──────── Data to use

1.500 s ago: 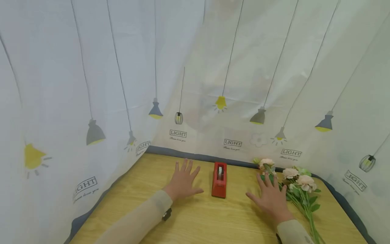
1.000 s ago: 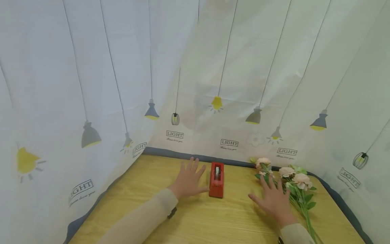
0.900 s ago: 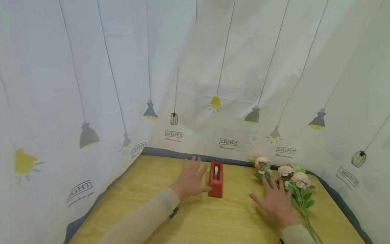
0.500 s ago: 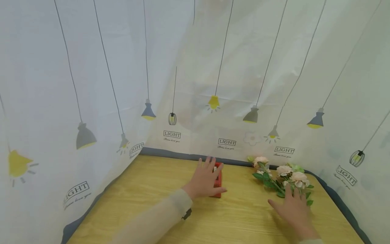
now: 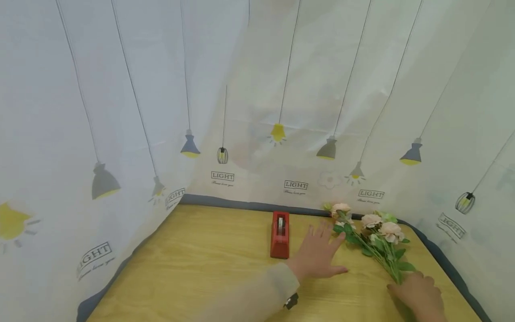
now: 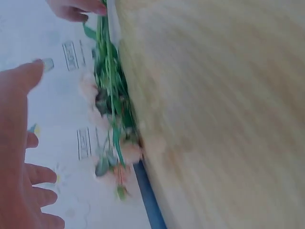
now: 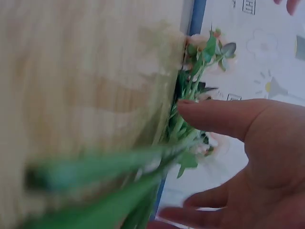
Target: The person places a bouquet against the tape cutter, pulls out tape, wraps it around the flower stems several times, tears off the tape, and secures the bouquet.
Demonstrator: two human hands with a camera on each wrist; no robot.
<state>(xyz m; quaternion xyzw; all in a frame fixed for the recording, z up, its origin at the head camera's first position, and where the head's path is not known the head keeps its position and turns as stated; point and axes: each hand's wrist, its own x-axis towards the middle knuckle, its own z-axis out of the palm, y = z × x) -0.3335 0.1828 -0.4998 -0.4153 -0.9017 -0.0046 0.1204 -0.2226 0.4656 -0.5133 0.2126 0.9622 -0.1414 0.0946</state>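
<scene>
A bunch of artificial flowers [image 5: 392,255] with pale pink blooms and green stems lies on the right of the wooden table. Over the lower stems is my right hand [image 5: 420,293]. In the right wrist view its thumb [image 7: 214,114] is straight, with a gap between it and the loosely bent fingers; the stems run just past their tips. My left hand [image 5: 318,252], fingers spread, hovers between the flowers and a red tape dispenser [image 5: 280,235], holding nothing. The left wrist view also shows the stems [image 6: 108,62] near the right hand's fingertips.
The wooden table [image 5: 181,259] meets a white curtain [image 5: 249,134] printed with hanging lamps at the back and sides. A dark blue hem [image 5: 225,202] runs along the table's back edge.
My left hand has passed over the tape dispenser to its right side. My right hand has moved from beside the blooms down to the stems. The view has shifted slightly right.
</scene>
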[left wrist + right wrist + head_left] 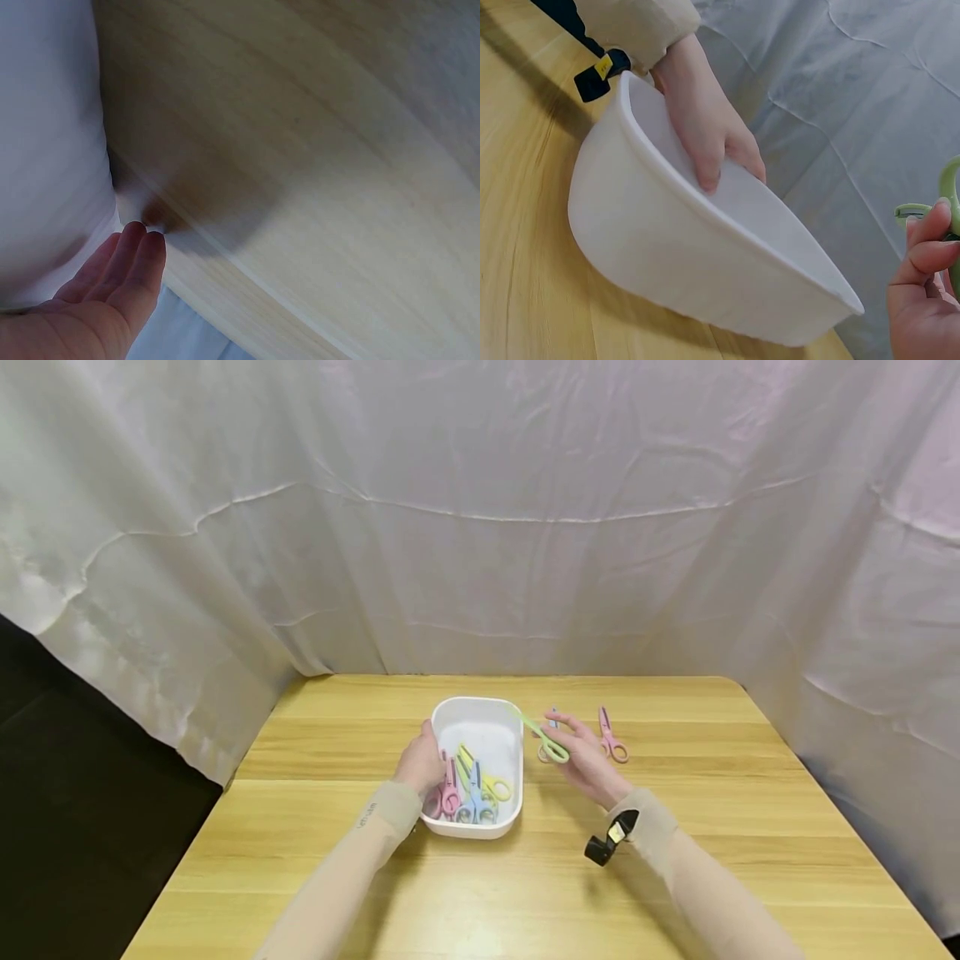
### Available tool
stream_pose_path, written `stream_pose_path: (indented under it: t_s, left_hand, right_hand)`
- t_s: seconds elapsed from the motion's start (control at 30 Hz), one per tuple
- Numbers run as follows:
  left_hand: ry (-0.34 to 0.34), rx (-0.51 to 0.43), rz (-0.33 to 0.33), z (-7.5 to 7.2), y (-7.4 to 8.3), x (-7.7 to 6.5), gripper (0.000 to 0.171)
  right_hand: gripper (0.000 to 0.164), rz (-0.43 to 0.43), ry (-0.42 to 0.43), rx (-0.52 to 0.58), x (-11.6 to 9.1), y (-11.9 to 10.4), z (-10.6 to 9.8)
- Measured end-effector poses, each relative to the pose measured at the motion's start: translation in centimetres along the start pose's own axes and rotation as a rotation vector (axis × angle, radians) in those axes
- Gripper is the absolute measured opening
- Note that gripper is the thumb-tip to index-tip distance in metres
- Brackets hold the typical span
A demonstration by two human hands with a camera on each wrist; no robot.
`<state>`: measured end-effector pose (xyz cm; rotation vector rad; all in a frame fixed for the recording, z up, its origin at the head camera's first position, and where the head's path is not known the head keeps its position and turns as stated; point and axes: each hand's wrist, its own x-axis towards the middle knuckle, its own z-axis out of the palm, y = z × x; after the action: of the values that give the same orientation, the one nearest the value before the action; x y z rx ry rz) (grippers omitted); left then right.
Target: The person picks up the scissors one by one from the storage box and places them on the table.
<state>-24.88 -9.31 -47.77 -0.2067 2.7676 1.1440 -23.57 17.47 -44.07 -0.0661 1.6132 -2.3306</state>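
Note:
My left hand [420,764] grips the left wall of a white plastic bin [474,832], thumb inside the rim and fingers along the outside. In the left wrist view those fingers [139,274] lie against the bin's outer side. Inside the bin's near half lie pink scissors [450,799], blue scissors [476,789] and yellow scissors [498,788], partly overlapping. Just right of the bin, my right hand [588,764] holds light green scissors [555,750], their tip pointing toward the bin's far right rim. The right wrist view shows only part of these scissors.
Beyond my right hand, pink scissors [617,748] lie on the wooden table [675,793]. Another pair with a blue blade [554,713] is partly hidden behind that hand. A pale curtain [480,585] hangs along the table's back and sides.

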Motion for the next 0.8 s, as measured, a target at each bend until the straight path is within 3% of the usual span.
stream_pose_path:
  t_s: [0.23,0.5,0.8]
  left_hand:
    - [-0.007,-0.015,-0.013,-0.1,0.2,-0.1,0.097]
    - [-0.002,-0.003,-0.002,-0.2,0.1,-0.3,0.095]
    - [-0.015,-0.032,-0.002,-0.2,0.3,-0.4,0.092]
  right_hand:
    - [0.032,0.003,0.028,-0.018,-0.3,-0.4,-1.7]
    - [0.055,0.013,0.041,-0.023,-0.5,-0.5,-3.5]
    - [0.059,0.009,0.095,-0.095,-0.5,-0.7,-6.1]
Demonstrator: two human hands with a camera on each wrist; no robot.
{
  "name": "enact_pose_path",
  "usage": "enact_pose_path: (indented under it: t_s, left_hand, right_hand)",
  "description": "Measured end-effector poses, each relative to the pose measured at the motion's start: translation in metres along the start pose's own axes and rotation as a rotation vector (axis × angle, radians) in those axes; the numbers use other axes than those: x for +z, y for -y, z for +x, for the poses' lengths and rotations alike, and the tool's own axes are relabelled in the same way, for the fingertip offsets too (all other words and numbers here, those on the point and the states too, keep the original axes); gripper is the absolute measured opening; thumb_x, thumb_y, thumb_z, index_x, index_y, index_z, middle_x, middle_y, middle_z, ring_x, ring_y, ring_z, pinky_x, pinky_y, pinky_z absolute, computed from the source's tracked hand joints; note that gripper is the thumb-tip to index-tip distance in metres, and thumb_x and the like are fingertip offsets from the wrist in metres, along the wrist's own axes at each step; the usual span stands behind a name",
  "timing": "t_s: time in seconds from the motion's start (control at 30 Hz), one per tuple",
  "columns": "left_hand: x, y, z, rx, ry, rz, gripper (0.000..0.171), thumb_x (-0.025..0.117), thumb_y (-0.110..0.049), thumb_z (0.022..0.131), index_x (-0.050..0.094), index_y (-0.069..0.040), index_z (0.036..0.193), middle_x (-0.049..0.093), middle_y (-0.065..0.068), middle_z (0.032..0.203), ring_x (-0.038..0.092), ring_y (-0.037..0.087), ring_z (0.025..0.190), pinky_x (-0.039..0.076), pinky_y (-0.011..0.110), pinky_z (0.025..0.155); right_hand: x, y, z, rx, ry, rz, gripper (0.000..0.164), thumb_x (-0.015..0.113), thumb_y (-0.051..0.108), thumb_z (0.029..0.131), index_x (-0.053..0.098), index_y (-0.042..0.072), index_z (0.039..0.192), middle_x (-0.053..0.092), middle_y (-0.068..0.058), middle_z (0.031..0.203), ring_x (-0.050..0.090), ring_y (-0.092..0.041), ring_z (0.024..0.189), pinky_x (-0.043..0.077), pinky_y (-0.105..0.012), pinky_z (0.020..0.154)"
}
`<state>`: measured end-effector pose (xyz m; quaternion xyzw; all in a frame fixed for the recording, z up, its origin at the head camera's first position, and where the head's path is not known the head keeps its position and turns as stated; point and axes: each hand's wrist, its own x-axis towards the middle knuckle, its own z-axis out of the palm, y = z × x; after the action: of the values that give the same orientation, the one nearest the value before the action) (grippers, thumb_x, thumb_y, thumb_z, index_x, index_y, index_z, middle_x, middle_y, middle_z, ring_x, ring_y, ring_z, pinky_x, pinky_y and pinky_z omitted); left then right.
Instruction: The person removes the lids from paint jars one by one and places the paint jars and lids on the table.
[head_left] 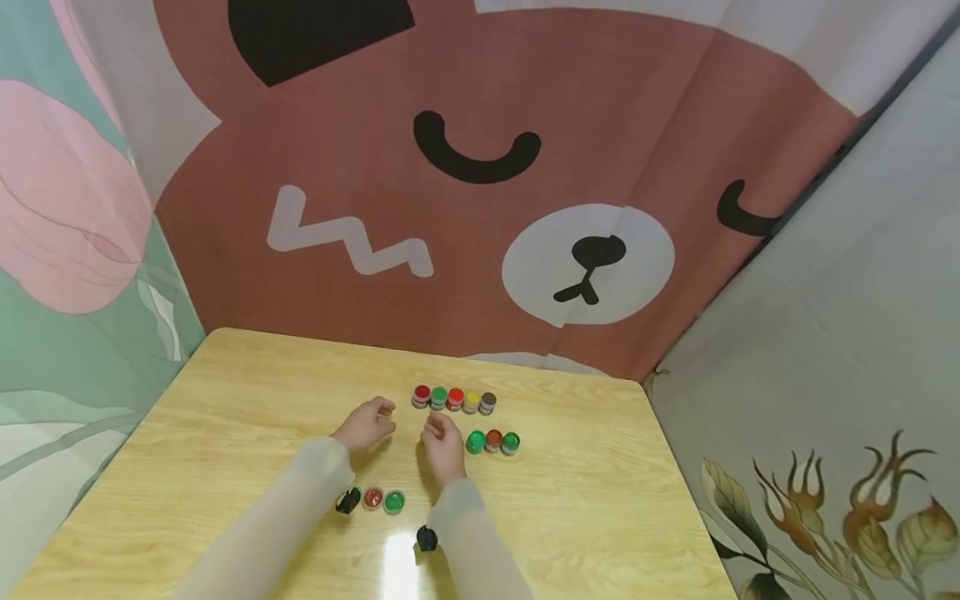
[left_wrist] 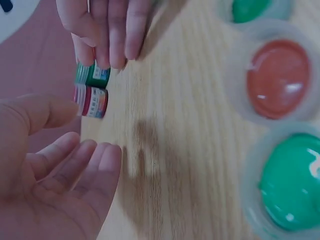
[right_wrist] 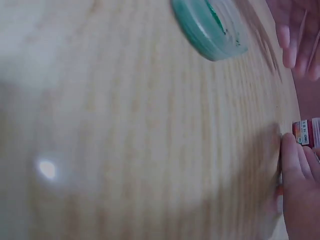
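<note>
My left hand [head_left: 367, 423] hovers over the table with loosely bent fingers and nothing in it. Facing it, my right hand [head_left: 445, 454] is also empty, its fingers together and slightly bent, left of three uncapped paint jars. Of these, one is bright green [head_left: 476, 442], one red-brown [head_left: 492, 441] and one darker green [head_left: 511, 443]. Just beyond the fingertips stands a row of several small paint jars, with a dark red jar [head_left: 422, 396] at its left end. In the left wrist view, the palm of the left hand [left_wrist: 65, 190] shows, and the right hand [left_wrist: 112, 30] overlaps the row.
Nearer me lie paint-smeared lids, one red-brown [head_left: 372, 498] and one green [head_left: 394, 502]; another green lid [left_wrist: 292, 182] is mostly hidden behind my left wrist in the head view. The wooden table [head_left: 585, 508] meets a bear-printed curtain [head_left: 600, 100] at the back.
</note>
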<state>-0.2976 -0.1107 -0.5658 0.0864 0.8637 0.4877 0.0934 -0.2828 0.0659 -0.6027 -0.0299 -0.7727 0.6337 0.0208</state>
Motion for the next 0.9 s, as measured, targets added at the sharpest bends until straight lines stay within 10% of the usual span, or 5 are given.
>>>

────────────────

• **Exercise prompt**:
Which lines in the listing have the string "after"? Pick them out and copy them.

• **Your solution**:
`<state>`: measured end-effector pose (xyz cm; rotation vector rad; all in a frame fixed for the recording, z up, its origin at the head camera's first position, and where the head's path is not known the head keeps its position and turns as stated; point and axes: each hand's wrist, its own x-axis towards the middle knuckle, its own z-axis out of the palm, y = z × x; after the action: of the values that give the same orientation, the one nearest the value before the action; x y z rx ry rz) (grippers omitted); left then right.
`<state>`: measured end-effector pose (xyz m; quaternion xyzw; all in a frame fixed for the recording, z up, its origin at the head camera's first position, and where the head's path is not known the head keeps its position and turns as stated; point and axes: each hand's wrist, its own x-axis towards the middle knuckle, its own z-axis out of the palm, y = z × x; after the action: of the values that give the same orientation, the one nearest the value before the action) (grippers, thumb_x, thumb_y, thumb_z, index_x, index_y, index_z, middle_x, middle_y, middle_z, ring_x, ring_y, ring_z, pinky_x, pinky_y and pinky_z omitted); left then right.

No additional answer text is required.